From July at Zerowait on Tue, 28 Mar 2000 15:52:57 EST:
Hello: The filer in question is an inherited box, an F760 with two shelves of 9GB SCSI drives, one shelf of 9GB FC-AL drives all in one RAID and one VOL. The single VOL also contains the root, I think. I've heard that you are supposed to separate SCSI and FC-AL drives into separate RAID groups, but this is how the box came and we can't change it.
Inherited boxes, gotta love 'em! =)
Anyway, my task is to add two shelves of 36GB drives to this unit. I know I need to create a separate RAID group for the 36GB drives. In the man pages I see instructions for adding disks to an existing volume and how to create a volume. I don't see anything that tells me how to create a new RAID group. I must be missing something obvious.

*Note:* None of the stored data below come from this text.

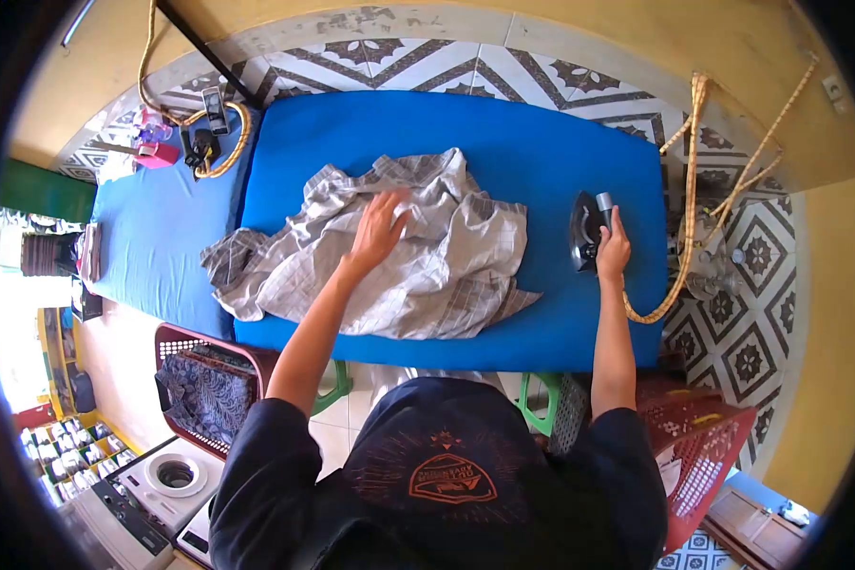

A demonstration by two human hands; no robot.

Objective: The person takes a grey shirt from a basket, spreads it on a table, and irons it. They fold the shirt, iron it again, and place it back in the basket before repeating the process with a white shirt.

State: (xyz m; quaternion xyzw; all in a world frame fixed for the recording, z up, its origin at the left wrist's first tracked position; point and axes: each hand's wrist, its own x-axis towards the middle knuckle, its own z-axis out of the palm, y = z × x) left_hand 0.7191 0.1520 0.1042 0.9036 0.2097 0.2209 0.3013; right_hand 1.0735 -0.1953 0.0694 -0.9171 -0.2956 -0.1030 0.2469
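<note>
A crumpled light grey checked garment (427, 266) lies spread over the blue ironing surface (351, 123). My left hand (380, 230) is on the upper middle of the cloth, its fingers apart and slightly blurred, holding nothing that shows. To the right of the garment, my right hand (614, 249) is wrapped round the handle of a black iron (582, 231). The iron is on the blue surface, apart from the cloth, with its yellow-wrapped cord (673, 294) running off to the right.
At the left, a lighter blue table (152, 233) bears a phone (216, 111), a coiled hose and a pink box (157, 156). Below are a basket of folded cloth (166, 340), a red basket (708, 456) and a washing machine (166, 480). Ropes hang at the right.
</note>
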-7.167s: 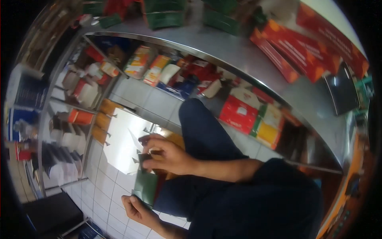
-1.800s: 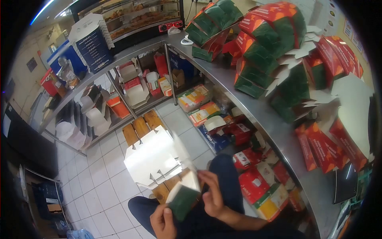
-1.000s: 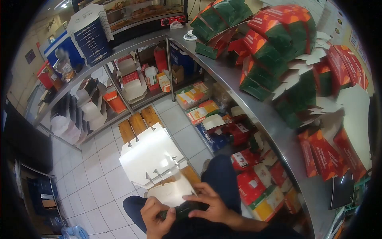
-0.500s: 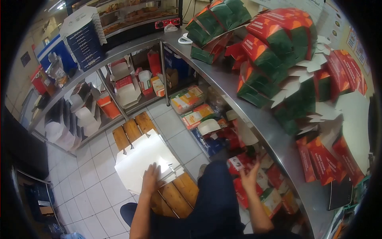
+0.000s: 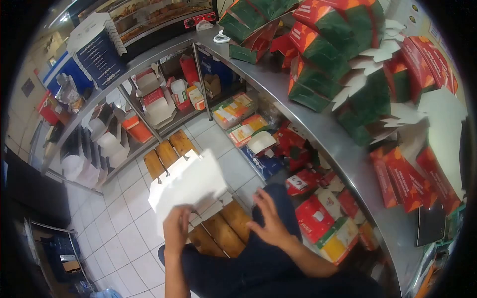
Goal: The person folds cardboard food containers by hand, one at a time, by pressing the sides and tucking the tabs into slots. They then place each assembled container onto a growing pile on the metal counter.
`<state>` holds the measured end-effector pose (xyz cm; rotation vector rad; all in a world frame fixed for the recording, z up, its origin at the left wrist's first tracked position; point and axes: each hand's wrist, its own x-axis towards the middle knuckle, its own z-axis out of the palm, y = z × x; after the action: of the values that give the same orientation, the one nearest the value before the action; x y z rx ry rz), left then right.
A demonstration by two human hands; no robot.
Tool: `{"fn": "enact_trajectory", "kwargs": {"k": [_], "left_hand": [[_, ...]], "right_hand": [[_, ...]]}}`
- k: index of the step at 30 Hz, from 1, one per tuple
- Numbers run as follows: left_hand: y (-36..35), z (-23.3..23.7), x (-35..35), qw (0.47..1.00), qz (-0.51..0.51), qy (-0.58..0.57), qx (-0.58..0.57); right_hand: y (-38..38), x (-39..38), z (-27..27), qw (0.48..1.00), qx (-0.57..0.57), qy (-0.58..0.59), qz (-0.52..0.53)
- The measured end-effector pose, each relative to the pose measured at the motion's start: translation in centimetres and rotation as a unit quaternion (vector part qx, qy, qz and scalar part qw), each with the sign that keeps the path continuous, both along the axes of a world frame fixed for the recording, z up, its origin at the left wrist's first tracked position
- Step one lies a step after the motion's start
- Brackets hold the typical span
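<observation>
Where your left hand (image 5: pixel 176 228) is in the head view: at the near side of the white card sheets (image 5: pixel 186 191), fingers bent inward; whether they pinch the edge or only touch it, you cannot tell.
Your right hand (image 5: pixel 271 221): beside your right knee (image 5: pixel 284 198), apart from the sheets, fingers spread.
White card sheets: stacked before you on a slatted wooden worktop (image 5: pixel 232 222), notched along their edges, the near part blurred; slats show at both ends.
Steel worktop (image 5: pixel 343 156) on your right: bears a heap of green-and-red boxes (image 5: pixel 320 62), with red cartons (image 5: pixel 405 184) nearer you and a flat black object (image 5: pixel 430 227) just beside them.
Packs (image 5: pixel 314 218) under it: red, yellow and white, crowded together.
Dark blue stack (image 5: pixel 102 57) at far left: standing near the display case (image 5: pixel 149 22).
</observation>
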<state>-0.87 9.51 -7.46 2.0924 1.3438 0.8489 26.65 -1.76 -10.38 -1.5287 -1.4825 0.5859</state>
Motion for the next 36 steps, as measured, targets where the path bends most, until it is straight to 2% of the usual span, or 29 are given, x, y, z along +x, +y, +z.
{"fn": "enact_trajectory", "kwargs": {"k": [2, 3, 5, 6, 7, 9, 10, 11, 12, 13, 14, 15, 16, 18, 19, 20, 21, 22, 23, 25, 27, 29, 30, 31, 32, 35, 36], "left_hand": [[-4.7, 4.0, 0.9, 0.996, -0.051, -0.017, -0.064], [-6.9, 5.2, 1.1, 0.991, -0.08, -0.029, -0.1], [-10.0, 5.7, 1.1, 0.98, -0.184, -0.04, -0.063], [-11.1, 6.2, 1.2, 0.976, -0.2, -0.04, -0.079], [-12.0, 6.6, 1.5, 0.971, -0.217, -0.041, -0.094], [-13.9, 6.1, 1.8, 0.972, -0.202, -0.034, -0.119], [-14.7, 5.1, 2.0, 0.963, -0.177, -0.107, -0.176], [-15.2, 4.5, 2.5, 0.945, -0.15, -0.181, -0.229], [-15.6, 4.2, 3.0, 0.931, -0.166, -0.228, -0.231], [-16.5, 2.9, 3.8, 0.86, -0.103, -0.363, -0.342], [-16.0, 2.6, 4.2, 0.774, -0.079, -0.45, -0.438], [-15.3, 2.5, 4.5, 0.669, -0.052, -0.529, -0.52], [-14.7, 2.5, 5.0, 0.674, -0.044, -0.53, -0.512], [-14.0, 2.9, 5.7, 0.569, -0.092, -0.569, -0.586], [-14.2, 3.0, 5.7, 0.577, -0.084, -0.573, -0.577], [-14.3, 3.1, 5.7, 0.656, -0.073, -0.552, -0.509], [-14.3, 3.2, 5.5, 0.728, -0.062, -0.525, -0.438], [-14.4, 4.6, 5.5, 0.775, -0.024, -0.504, -0.38], [-14.4, 4.9, 5.1, 0.779, -0.021, -0.503, -0.374], [-14.4, 5.4, 4.1, 0.834, -0.026, -0.447, -0.323], [-14.2, 6.5, 3.2, 0.825, -0.028, -0.441, -0.352], [-14.0, 7.0, 2.5, 0.863, -0.066, -0.357, -0.351], [-13.6, 7.0, 1.5, 0.865, -0.061, -0.36, -0.345], [-13.0, 6.7, 0.1, 0.927, -0.144, -0.237, -0.254], [-12.7, 6.5, -0.7, 0.957, -0.221, -0.102, -0.158], [-12.3, 6.5, -1.7, 0.96, -0.195, -0.085, -0.18], [-12.5, 6.8, -1.6, 0.958, -0.096, -0.052, -0.266]], "right_hand": [[0.9, -1.7, 2.2, 0.989, 0.148, -0.006, 0.025], [1.1, -1.5, 2.8, 0.989, 0.147, -0.001, 0.028], [1.5, -1.1, 4.0, 0.967, 0.24, -0.011, 0.082], [1.8, -1.5, 5.2, 0.951, 0.294, 0.062, 0.069], [1.9, -1.3, 5.3, 0.95, 0.296, 0.064, 0.071], [1.7, -1.0, 5.4, 0.947, 0.246, 0.126, 0.164], [1.3, -1.4, 5.8, 0.948, 0.255, 0.142, 0.123], [1.0, -1.2, 6.8, 0.947, 0.258, 0.144, 0.127], [0.6, -0.6, 8.0, 0.947, 0.256, 0.134, 0.139], [0.3, -0.7, 8.9, 0.945, 0.256, 0.129, 0.156], [0.1, -0.7, 9.4, 0.923, 0.255, 0.235, 0.169], [-0.1, -0.3, 9.5, 0.899, 0.26, 0.28, 0.213], [-0.4, 0.2, 10.2, 0.897, 0.27, 0.257, 0.237], [-1.0, -0.1, 13.0, 0.887, 0.283, 0.242, 0.272], [-1.6, -0.5, 14.7, 0.943, 0.238, 0.096, 0.211], [-1.9, -0.8, 15.9, 0.97, 0.189, -0.053, 0.142], [-2.2, -0.9, 16.5, 0.968, 0.195, -0.048, 0.149], [-2.6, -1.0, 16.8, 0.98, 0.139, -0.087, 0.117], [-2.8, -1.1, 17.0, 0.985, 0.083, -0.126, 0.084], [-2.6, -0.8, 16.9, 0.982, 0.093, -0.092, 0.133], [-2.3, -0.2, 16.2, 0.962, 0.078, -0.059, 0.255], [-1.8, 0.2, 15.2, 0.956, 0.064, -0.064, 0.278], [-1.6, 0.3, 14.7, 0.962, 0.064, -0.067, 0.256], [-1.4, 0.4, 14.4, 0.968, 0.065, -0.07, 0.233], [-1.3, 0.6, 14.0, 0.971, 0.083, -0.082, 0.208], [-1.2, 0.7, 13.2, 0.965, 0.106, -0.124, 0.204], [-1.2, 0.5, 13.3, 0.959, 0.107, -0.148, 0.219]]}}
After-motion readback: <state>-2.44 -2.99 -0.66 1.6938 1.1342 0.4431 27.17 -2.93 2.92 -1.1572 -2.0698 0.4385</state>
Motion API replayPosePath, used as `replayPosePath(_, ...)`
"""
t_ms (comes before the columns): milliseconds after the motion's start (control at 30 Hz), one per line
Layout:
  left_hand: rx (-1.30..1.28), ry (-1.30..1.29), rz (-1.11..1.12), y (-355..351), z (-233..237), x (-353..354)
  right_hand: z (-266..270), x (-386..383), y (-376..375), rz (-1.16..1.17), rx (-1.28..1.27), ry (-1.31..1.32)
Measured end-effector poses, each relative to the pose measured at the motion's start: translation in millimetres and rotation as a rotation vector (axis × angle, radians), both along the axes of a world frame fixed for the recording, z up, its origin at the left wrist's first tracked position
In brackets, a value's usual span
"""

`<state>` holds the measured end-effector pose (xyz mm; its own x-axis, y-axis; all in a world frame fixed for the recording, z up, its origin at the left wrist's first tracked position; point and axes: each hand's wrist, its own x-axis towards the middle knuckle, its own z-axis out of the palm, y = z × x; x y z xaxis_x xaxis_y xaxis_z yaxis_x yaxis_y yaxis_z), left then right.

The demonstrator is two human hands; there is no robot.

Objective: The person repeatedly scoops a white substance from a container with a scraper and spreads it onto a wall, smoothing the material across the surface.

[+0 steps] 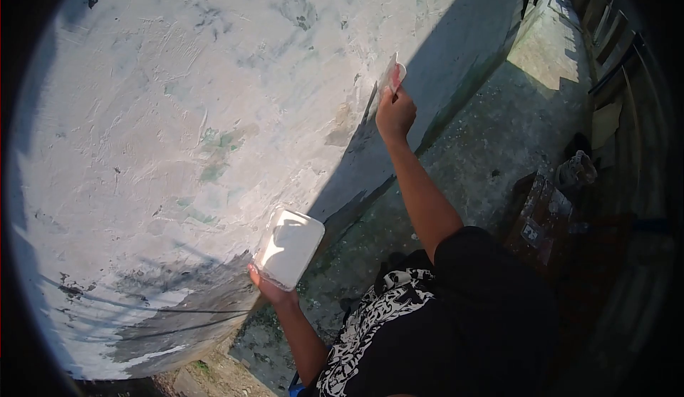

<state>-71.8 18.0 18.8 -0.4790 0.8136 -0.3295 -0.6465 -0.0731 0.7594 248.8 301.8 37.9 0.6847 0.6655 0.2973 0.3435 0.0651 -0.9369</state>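
Note:
My left hand [273, 288] is closed on the lower edge of a shallow white rectangular tub [291, 246]. White paste that looks like wall putty fills it, partly lit by the sun. Stretched out ahead, my right hand [397, 117] grips a small flat putty scraper [394, 75] with a reddish patch on it. The scraper is close to the wall [214, 112]; whether its edge touches cannot be made out. Smears and ridges of whitish filler cover the wall, with greenish and grey patches showing through.
A concrete floor [474, 140] runs along the wall's foot. To the right are a paint-spattered wooden bench [539, 219] and a stained bucket [576, 171]. Boards and a fence [618, 55] line the far right side. Bare earth [206, 368] shows at the bottom left.

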Motion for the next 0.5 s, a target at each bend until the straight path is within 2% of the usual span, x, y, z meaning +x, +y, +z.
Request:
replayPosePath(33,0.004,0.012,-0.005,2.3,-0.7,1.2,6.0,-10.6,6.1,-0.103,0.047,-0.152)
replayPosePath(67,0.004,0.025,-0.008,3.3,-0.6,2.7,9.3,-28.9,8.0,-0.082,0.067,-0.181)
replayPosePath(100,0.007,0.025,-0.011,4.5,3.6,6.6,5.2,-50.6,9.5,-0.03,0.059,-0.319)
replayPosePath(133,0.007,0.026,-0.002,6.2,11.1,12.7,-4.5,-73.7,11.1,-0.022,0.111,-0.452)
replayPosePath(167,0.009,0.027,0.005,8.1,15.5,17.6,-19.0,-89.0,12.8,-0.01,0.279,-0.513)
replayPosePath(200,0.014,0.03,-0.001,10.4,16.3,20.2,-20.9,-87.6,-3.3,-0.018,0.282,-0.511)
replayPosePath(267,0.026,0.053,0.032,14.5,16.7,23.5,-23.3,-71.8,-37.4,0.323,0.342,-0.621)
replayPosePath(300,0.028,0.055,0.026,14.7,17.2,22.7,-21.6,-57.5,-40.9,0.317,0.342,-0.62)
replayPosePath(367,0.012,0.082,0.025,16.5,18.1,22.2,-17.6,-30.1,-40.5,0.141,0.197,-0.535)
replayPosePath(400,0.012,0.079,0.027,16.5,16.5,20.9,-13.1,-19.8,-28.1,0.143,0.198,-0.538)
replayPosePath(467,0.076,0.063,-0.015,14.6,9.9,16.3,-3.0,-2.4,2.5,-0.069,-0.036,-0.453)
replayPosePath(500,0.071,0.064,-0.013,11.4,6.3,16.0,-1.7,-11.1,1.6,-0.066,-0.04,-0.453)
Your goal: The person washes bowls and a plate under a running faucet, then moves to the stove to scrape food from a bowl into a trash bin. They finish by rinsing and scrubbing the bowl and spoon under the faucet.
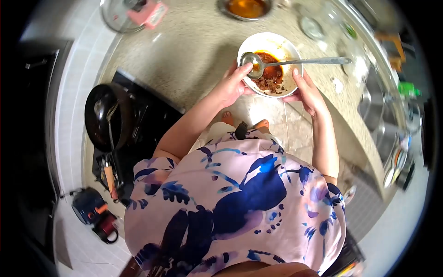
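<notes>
A white bowl [251,42] is held between my two hands over the counter's front edge. Inside it, dark red oily sauce [272,76] surrounds brown chopped bits. Across the bowl lies a metal ladle [304,61], its round head at the left and its handle reaching past the right rim. My left hand [233,87] is closed on the bowl's left side, with the thumb against the ladle's head. On the opposite side, my right hand [310,94] grips the rim, thumb on top. The fingers beneath the bowl are partly hidden.
A dark wok [99,124] with a utensil in it sits on the black stove [150,111] at left. Behind the bowl stands a metal dish of amber liquid [244,8]. Glass jars [312,27] line the right counter, near a sink [373,108].
</notes>
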A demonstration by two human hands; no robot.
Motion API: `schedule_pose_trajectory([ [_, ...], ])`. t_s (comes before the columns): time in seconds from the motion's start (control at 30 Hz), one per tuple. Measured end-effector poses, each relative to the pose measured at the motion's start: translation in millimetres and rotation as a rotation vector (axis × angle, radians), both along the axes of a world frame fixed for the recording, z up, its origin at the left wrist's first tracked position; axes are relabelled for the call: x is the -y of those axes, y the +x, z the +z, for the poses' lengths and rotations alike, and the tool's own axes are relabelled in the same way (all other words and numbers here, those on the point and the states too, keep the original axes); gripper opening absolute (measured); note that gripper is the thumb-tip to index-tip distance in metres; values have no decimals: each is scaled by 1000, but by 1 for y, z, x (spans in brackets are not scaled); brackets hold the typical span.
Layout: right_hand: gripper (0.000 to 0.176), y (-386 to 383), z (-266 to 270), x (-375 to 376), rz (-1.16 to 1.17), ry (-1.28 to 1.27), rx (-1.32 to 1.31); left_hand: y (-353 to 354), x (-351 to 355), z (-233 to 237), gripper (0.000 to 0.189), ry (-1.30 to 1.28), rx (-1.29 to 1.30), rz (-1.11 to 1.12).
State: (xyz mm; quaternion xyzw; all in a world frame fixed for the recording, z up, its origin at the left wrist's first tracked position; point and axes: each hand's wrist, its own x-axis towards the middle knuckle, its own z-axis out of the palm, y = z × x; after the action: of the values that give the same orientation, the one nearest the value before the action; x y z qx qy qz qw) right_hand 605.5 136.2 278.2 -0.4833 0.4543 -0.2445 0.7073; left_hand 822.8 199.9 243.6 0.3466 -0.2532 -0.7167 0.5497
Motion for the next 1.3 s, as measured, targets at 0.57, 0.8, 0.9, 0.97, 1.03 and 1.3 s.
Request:
schedule_pose_trajectory([
  [0.57, 14, -218, 29, -80, -411, -1018, -534, -191, 71, -57, 59, 26, -39, -568],
  [0.8, 13, -228, 21, -82, -353, -1132, -708, -232, 106, -50, 58, 71, -49, -777],
  [0.9, 13, -242, 27, -90, -368, -1105, -743, -259, 127, -49, 59, 84, -7, -844],
  [0.97, 13, -251, 34, -99, -348, -1032, -774, -272, 130, -54, 59, 132, -16, -849],
  [1.03, 14, -267, 38, -101, -420, -1034, -760, -287, 143, -55, 61, 135, -34, -871],
  [1.3, 20, -310, 25, -57, -535, -1112, -1043, -349, 182, -36, 58, 80, 118, -974],
])
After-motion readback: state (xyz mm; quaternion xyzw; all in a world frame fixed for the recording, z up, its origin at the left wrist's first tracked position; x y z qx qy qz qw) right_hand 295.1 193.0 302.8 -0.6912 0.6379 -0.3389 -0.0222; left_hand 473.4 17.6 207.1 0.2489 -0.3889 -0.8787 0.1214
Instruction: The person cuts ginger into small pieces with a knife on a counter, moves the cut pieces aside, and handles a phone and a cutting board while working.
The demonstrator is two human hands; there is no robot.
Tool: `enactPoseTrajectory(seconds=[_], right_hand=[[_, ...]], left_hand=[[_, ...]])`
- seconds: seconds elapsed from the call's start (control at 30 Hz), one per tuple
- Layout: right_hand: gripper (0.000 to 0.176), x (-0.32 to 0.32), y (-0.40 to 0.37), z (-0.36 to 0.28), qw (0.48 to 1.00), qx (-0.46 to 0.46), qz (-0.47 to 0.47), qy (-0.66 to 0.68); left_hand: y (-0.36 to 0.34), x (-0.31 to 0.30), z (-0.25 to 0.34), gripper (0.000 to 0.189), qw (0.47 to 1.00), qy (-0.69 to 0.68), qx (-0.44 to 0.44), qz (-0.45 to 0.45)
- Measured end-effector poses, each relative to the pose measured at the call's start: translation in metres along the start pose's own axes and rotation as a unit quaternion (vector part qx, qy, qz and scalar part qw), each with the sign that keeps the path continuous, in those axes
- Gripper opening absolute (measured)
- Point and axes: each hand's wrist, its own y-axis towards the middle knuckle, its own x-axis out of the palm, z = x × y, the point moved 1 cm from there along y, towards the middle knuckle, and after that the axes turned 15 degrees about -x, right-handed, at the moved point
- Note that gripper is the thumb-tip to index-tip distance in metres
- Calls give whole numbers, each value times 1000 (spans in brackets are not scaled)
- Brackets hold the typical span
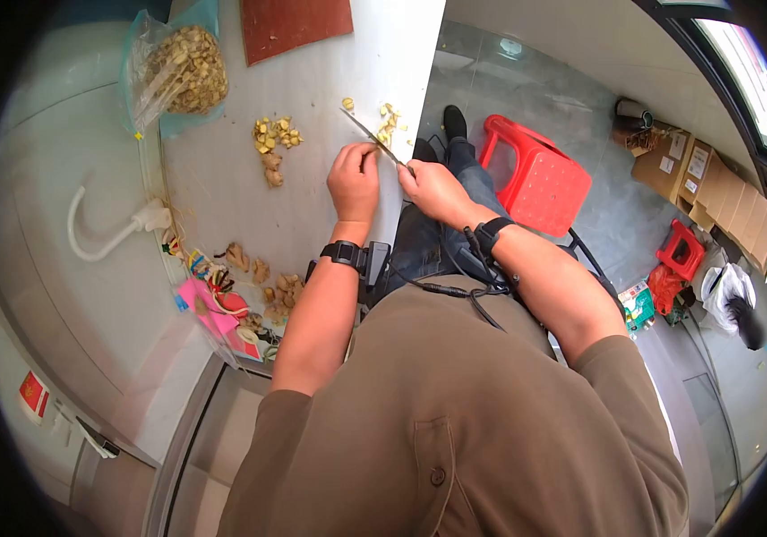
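My right hand [441, 192] grips a knife [364, 129], its thin blade pointing away and to the left over the table. Close beside the blade, my left hand [354, 183] is closed with its fingertips bent together; whatever they pinch is hidden. Cut yellow ginger pieces [389, 123] lie just past the blade near the table edge, and one slice [347, 104] rests by the knife tip. Left of my left hand is a pile of cut ginger [278, 134], with an unpeeled ginger root [272, 170] touching its near side.
A clear bag of ginger pieces [188, 72] stands at the far left, near a reddish-brown board [296, 27]. More whole ginger [285, 294] lies by my left forearm, beside a pink packet [204, 306]. A red stool [544, 183] stands on the floor to the right.
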Motion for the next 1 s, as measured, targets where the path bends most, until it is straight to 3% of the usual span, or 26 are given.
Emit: enactPoseTrajectory(seconds=[0.07,0.2,0.3,0.37,0.4,0.5,0.63,0.77,1.0], right_hand=[[45,-2,-2,-4,1000,-5,12,11],[45,-11,-4,-17,999,3,4,33],[43,-15,-8,-14,999,4,34,40],[43,-18,-11,-10,998,6,48,38],[42,-20,-13,-8,997,6,67,40],[41,-27,-17,-4,994,-2,98,41],[40,-34,-23,0,989,7,140,45],[38,-30,-25,8,992,-5,124,34],[37,-28,-22,2,995,-12,98,29]], left_hand=[[4,-5,-4,11,998,45,6,47],[12,-11,-3,16,998,48,-6,49],[17,-14,11,29,989,131,37,57],[21,-3,23,45,975,157,157,25],[24,3,24,56,969,179,171,9],[32,20,32,61,963,163,216,-14],[43,31,33,56,935,219,273,-62],[60,36,13,33,913,251,319,-29],[101,8,7,18,908,319,267,52]])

The reason you didn't find any language describing the procedure for creating a new raid group is because you don't have to. =)
When a volume is created, an initial raid group is created, usually with two disks - one for parity and one for data. Once you have added n+2 (where n is the "raidsize") to the volume, it will automatically create a new raid group to house the 2 disks beyond raidsize. Note that you cannot add n+1 disks to a volume because a raid group must have at least two disks.
For example, you create the volume "myvol" with two disks using the command "vol create myvol 2". The default "raidsize" for volumes is 14 disks. If you issue the command "vol add myvol 12", all disks will be added to the first raid group. If you then try "vol add myvol 2" it will automatically create a new raid group with 2 disks. It's that easy!
Things to be aware of:
- You can not decrease the size of a raid group once it has been
filled. Changing the option "raidsize" with the command "vol options <volname> raidsize <# of disks>" only changes the maximum number of disks to be added to the current non-full and future raid groups on the volume.
- You can not decrease the size of a volume, a corrolary to the above
point. Don't commit disks to a volume unless you're sure you don't need them for another volume, or for hot spares.
- Every raid group requires one parity drive and the max "raidsize" is
- So if you want more data protection, set "raidsize" lower. If you
want to maximize the number of disks used for data over parity and are willing to risk losing the whole filesystem in the event of a double-disk failure, set "raidsize" higher.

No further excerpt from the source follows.